Would you please transcribe, exactly as written, the lines of the entries below starting at the one that holds "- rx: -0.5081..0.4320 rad" and ending at the one that holds "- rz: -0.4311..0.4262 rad", both included?

Source information:
- - -

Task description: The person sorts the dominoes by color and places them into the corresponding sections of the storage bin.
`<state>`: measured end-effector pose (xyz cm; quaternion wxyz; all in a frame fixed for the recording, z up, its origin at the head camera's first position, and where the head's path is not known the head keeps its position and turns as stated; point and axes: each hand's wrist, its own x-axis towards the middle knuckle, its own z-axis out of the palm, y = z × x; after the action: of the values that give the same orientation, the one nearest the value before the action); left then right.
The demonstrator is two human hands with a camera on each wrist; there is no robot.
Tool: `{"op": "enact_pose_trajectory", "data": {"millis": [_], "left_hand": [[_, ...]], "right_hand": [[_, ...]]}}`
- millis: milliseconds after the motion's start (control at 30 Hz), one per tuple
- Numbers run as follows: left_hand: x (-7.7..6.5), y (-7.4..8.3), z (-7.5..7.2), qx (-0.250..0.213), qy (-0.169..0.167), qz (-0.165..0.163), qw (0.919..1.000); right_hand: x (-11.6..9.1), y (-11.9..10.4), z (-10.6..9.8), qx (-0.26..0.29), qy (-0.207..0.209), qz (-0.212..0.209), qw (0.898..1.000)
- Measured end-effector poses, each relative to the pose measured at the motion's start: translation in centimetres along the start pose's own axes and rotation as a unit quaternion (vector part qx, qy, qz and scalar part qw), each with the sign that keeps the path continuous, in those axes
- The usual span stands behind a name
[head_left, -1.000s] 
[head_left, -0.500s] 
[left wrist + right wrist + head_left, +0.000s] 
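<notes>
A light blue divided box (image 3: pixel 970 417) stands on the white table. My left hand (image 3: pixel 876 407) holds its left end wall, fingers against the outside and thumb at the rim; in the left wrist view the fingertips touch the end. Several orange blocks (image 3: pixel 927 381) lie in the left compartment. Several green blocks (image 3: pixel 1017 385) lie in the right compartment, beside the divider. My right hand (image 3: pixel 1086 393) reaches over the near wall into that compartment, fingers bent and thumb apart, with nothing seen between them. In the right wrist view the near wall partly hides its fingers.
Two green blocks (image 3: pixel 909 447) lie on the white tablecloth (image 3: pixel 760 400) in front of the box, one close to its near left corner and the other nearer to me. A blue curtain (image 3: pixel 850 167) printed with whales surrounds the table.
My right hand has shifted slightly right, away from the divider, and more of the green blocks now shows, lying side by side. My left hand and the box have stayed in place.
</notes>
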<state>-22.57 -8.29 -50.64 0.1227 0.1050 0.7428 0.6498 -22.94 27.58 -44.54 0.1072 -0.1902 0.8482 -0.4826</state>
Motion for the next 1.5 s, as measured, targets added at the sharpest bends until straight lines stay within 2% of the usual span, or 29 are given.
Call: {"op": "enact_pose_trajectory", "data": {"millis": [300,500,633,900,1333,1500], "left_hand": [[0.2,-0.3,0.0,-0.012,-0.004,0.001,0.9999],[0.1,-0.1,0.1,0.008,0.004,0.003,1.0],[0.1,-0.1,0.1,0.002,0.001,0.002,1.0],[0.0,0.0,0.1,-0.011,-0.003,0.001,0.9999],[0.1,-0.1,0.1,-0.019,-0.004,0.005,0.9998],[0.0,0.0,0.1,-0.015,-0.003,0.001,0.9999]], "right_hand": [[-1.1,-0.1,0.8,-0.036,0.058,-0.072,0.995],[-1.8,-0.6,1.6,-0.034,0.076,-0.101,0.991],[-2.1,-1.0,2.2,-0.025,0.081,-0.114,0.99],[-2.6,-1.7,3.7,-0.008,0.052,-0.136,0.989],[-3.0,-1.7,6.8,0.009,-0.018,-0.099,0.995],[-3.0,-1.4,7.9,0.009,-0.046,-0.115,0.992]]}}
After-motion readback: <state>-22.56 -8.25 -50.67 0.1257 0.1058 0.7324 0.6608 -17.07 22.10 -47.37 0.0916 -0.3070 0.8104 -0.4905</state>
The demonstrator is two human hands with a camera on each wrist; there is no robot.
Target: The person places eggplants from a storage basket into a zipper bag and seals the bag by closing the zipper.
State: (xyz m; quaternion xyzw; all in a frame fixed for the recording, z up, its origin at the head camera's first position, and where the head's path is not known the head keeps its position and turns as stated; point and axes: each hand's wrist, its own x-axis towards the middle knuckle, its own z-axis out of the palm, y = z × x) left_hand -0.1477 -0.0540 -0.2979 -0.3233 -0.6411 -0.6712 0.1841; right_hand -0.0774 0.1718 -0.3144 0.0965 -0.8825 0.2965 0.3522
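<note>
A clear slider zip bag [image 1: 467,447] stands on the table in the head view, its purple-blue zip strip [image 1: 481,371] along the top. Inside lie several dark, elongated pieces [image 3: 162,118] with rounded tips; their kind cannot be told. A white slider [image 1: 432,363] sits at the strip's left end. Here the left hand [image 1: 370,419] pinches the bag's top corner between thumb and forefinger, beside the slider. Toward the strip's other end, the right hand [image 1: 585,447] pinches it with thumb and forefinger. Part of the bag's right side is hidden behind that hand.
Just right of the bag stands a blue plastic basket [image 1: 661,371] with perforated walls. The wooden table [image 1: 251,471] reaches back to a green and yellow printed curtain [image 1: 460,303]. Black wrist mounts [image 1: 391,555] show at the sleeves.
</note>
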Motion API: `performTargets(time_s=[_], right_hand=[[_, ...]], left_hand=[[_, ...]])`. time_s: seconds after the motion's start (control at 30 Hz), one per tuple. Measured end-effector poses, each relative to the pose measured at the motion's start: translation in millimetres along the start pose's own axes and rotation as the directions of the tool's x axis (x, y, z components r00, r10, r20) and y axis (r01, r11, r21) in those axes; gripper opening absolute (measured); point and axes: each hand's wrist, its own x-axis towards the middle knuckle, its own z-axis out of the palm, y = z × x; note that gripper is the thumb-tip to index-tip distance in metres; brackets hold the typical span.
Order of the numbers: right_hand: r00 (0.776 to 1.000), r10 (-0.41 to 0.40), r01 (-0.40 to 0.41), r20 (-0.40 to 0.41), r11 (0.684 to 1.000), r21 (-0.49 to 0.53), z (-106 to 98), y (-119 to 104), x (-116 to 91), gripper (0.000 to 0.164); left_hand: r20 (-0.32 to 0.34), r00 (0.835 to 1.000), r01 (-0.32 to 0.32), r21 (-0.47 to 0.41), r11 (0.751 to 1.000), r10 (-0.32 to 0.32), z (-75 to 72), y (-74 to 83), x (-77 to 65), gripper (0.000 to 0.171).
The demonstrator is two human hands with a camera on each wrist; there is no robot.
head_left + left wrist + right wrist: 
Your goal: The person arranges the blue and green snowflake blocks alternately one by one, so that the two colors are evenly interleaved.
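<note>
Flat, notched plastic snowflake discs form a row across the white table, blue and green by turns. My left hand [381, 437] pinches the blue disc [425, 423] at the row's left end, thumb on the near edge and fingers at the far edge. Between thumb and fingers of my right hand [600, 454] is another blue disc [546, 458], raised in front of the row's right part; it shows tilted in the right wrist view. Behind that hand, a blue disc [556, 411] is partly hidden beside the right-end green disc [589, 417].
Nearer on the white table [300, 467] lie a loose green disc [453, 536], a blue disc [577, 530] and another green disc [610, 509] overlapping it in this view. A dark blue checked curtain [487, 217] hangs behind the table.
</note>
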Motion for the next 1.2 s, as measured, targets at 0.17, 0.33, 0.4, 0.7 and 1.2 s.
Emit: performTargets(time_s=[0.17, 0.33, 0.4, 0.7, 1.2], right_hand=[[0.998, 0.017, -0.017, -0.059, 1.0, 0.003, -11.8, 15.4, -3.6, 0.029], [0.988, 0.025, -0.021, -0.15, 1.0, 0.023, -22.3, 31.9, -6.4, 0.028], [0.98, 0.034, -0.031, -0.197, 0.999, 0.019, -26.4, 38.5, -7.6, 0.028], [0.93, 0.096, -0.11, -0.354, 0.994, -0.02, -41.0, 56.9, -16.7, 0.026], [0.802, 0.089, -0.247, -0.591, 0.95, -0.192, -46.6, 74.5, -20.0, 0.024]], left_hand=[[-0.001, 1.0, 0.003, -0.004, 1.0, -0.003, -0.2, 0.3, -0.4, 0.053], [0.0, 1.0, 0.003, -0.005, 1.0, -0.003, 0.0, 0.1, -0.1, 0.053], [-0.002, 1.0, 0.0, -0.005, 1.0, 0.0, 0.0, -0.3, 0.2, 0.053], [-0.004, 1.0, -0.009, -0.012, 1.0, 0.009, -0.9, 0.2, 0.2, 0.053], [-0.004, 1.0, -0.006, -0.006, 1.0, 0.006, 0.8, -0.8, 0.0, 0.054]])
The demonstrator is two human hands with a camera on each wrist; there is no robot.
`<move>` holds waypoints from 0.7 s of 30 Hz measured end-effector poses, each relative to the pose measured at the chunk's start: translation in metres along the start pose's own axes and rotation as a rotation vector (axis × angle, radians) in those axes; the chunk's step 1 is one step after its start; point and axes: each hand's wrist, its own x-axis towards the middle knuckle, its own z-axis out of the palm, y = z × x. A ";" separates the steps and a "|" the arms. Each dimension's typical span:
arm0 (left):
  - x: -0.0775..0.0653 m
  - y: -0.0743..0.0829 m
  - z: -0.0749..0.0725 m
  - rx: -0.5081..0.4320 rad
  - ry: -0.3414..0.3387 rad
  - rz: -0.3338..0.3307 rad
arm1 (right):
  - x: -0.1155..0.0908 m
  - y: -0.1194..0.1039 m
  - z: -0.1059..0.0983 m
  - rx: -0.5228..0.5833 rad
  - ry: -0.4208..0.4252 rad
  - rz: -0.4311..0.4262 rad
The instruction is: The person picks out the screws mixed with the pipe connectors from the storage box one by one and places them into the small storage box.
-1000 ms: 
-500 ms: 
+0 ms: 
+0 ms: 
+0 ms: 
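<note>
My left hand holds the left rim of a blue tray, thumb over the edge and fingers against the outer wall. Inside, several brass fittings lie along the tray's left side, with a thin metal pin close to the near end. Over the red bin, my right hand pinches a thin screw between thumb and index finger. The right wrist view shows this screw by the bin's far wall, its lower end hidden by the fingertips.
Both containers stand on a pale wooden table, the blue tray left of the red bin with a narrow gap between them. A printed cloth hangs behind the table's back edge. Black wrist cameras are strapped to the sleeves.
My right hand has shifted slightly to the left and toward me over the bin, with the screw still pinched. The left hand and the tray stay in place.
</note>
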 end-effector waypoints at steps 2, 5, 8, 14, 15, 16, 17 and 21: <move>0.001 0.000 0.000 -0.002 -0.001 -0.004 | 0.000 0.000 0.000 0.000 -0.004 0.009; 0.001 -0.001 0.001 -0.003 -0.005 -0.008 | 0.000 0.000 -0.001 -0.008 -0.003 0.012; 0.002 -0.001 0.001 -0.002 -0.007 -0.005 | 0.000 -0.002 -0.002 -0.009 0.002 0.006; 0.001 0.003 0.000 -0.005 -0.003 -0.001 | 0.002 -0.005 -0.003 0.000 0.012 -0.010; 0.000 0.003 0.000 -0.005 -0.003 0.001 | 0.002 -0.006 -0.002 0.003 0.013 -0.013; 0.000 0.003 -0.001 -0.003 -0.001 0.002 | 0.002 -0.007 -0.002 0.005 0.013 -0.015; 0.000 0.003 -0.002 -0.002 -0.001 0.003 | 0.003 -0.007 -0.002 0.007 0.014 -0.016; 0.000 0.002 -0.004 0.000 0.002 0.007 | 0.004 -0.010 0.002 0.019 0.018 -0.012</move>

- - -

Written solution:
  - rx: -0.5081..0.4320 rad
  - ry: -0.3414..0.3387 rad
  - rz: -0.3338..0.3307 rad
arm1 (right):
  - x: -0.1155..0.0908 m
  - y: -0.1194..0.1039 m
  - z: -0.1059..0.0983 m
  - rx: -0.5228..0.5833 rad
  - ry: -0.4208..0.4252 rad
  - rz: -0.4311..0.4262 rad

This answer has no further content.